#### [DATASET]
# # # # #
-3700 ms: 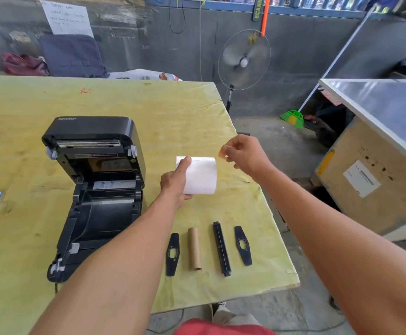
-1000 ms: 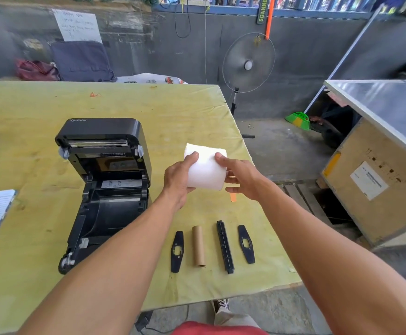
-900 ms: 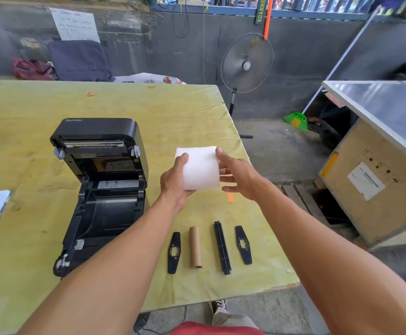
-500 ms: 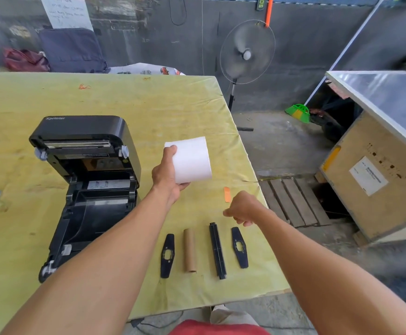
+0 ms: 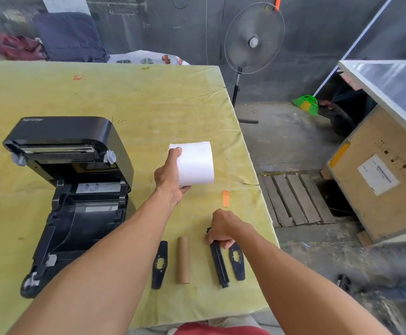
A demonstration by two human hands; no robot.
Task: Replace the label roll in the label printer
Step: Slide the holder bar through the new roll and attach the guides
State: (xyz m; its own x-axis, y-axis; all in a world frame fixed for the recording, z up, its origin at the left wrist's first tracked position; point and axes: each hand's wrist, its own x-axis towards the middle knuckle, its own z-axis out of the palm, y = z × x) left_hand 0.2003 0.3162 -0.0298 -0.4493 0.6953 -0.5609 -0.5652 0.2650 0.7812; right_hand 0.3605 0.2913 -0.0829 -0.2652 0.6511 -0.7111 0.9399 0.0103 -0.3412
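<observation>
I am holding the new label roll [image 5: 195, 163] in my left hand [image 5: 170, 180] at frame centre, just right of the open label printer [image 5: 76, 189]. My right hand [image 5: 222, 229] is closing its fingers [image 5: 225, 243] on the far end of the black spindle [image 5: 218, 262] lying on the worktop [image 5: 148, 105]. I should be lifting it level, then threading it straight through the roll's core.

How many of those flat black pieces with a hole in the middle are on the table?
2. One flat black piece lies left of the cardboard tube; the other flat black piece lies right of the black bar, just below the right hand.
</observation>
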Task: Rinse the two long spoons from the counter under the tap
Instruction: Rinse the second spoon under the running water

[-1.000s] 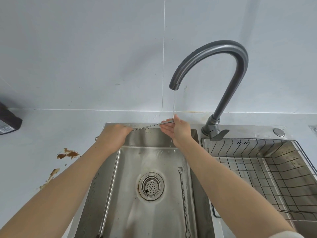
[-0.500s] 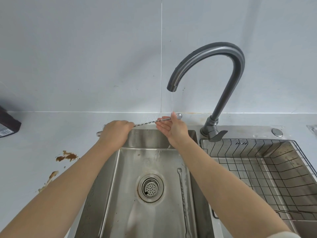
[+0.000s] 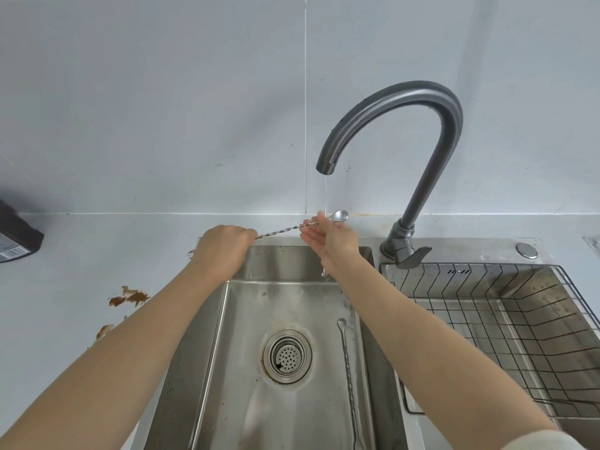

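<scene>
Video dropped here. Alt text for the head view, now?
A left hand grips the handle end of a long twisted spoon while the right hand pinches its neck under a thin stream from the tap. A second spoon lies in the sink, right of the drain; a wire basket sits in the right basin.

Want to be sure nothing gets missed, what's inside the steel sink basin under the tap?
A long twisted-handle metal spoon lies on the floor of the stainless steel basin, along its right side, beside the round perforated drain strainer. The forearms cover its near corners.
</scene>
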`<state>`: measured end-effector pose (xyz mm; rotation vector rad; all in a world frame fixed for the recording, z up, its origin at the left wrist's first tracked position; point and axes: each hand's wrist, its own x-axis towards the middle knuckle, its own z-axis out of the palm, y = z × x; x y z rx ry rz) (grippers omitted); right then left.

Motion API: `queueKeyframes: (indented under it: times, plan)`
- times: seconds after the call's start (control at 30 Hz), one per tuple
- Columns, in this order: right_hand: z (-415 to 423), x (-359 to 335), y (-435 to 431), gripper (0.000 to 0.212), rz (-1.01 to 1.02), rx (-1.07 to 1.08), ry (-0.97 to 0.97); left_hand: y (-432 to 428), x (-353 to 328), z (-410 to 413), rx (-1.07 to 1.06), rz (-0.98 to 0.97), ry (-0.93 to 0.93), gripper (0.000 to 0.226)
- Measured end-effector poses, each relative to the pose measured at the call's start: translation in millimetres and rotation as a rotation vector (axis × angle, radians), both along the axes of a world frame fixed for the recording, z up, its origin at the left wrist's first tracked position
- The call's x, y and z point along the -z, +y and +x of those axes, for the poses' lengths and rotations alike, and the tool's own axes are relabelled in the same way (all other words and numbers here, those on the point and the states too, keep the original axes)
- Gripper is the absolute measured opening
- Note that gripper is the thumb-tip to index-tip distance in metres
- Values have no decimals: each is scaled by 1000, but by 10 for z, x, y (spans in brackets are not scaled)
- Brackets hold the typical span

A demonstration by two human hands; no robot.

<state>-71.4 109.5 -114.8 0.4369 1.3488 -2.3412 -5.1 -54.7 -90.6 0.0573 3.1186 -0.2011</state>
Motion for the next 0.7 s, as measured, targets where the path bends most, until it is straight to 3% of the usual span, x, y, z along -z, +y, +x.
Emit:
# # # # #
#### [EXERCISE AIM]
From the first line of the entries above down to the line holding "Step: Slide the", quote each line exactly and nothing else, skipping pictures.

#### [PROBLEM SOLUTION]
-3700 ms: 
-1000 ms: 
-900 ms: 
-500 ms: 
+0 ms: 
A demonstration by two human hands; no robot.
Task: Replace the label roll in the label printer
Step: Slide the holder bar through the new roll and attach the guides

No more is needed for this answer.